**What is needed**
Work out how many lines in the data hold the string "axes". Reply with only that number.

**Data block**

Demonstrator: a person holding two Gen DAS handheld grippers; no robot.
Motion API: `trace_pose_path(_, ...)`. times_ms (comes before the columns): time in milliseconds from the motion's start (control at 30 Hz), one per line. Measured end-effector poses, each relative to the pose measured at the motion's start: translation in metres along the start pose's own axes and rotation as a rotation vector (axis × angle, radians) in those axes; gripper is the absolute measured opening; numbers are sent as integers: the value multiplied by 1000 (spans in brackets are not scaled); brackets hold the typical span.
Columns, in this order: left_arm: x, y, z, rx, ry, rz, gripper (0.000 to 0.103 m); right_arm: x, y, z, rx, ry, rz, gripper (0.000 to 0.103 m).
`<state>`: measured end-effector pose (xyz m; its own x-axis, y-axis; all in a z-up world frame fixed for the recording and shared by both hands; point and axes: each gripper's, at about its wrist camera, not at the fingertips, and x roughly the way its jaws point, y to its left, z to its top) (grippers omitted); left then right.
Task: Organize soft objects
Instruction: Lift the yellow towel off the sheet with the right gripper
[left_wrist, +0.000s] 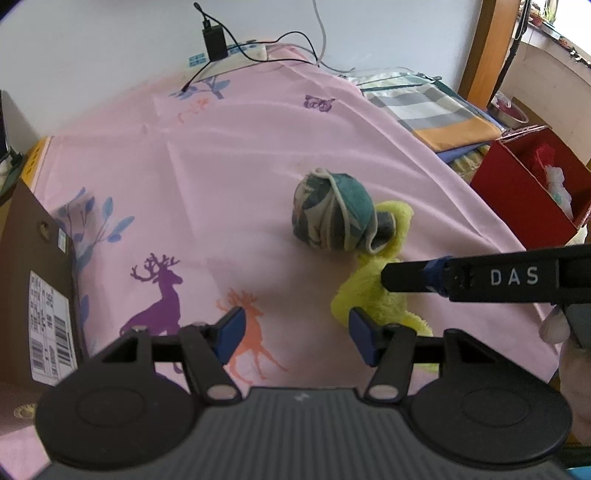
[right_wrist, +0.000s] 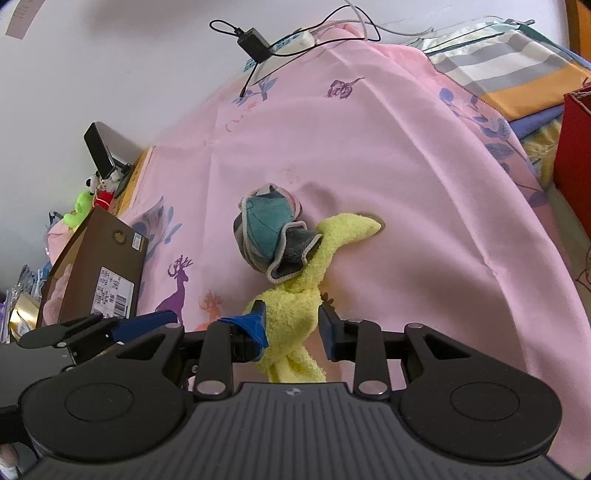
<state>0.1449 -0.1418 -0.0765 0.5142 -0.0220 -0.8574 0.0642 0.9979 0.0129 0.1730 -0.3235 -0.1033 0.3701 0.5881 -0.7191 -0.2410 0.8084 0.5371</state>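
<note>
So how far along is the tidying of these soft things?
Early. Nothing looks put away: the rolled cloth ball and yellow towel lie together on the pink sheet. The right gripper straddles the towel; I cannot tell if it grips. The left gripper is open, empty. Both items remain.

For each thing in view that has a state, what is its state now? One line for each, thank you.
Left tongs: open, nothing between them.
Right tongs: around the yellow towel, which is twisted and bunched.
Rolled cloth bundle: balled up, lying on the pink sheet, touching the towel.
Red box: open at the top, things inside.
Brown box: closed.
</note>
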Motion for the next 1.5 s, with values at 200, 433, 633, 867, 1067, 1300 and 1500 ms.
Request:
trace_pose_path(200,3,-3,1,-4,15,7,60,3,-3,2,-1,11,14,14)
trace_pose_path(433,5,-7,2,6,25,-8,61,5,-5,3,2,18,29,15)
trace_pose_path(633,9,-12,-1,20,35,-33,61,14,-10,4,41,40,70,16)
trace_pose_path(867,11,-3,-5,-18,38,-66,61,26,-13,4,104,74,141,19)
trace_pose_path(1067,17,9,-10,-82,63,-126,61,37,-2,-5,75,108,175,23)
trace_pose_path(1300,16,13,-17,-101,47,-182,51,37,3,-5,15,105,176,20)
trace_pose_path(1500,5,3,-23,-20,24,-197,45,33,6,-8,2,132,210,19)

**Output of the task**
2